**Aim of the task**
Leaving out each picture, transcribe the lines of the listing below exactly from the first through the line that contains "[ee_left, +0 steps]".
#### Data below
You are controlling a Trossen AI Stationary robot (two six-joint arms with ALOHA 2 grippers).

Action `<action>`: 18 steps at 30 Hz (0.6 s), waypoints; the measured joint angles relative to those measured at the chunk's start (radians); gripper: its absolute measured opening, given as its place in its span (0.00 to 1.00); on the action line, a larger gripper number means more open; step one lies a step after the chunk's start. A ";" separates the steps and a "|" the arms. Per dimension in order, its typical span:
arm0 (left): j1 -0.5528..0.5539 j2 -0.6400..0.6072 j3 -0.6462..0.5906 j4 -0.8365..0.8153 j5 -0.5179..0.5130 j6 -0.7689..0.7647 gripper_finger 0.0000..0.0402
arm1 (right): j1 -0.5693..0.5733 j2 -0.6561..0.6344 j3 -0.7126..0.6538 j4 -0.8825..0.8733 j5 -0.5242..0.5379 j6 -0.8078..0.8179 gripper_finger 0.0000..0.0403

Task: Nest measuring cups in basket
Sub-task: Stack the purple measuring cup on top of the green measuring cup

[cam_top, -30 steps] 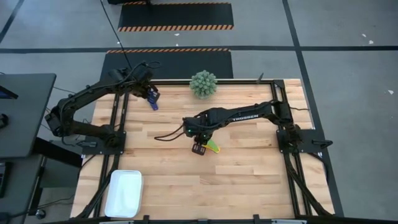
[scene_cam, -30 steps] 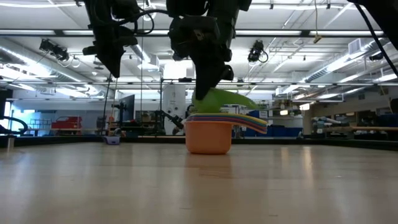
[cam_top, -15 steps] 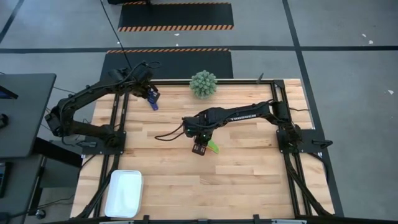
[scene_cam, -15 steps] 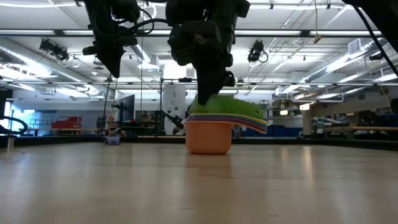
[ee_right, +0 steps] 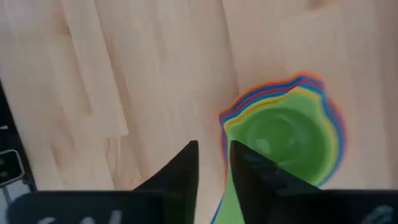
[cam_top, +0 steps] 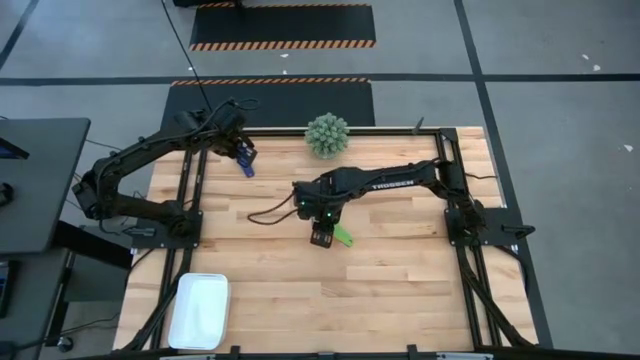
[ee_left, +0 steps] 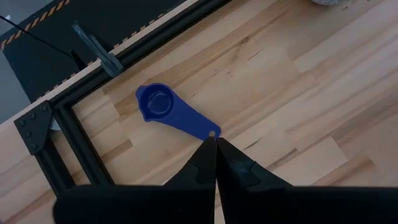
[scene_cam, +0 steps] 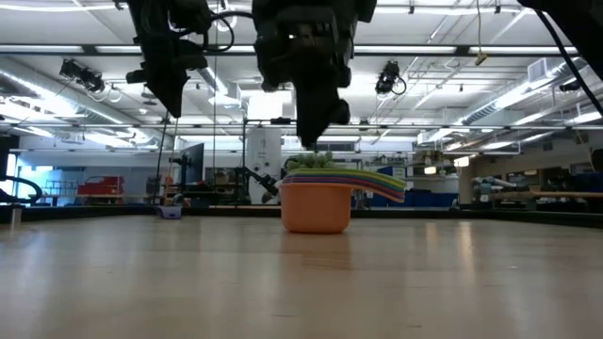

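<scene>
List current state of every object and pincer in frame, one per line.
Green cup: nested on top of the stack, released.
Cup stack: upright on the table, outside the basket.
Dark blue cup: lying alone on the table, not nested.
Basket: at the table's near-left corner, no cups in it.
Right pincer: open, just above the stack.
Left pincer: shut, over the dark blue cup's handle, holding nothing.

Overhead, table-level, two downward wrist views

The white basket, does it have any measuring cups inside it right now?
No, in the high view the white basket at the table's near left corner holds nothing, while the nested stack of cups sits on the wood mid-table.
</scene>
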 joint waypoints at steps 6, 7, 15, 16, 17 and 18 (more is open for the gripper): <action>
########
**Expected output**
You are controlling a Trossen AI Stationary robot (two six-joint arms with ALOHA 2 grippers).

Action `<action>`: 18 steps at 30 Hz (0.6 s), waypoints; the measured joint angles relative to those measured at the chunk's start (radians); gripper: its absolute measured opening, given as its place in its span (0.00 to 1.00); on the action line, a larger gripper number means more open; step one lies a step after the chunk's start. A ";" separates the steps and a "|" the arms. Per dimension in order, its typical span:
arm0 (left): j1 -0.5528..0.5539 j2 -0.6400..0.6072 j3 -0.6462..0.5906 j4 -0.8365..0.8153 j5 -0.5179..0.5130 j6 -0.7689..0.7647 gripper_finger 0.0000..0.0402
arm1 (right): j1 -0.5693..0.5733 j2 -0.6561..0.6344 j3 -0.7126..0.6538 j4 -0.8825..0.8733 j5 -0.5242..0.5379 j6 -0.8078..0.8179 gripper_finger 0.0000..0.0403

Task: Nest measuring cups in basket
Sub-task: Stack the purple measuring cup on top of the green measuring cup

[cam_top, -30 steps] 
[scene_cam, -30 steps] 
[cam_top, -15 steps] 
[scene_cam, -15 steps] 
[ee_right, +0 steps] 
[cam_top, +0 steps] 
[ee_left, +0 steps] 

The required response has been given in full.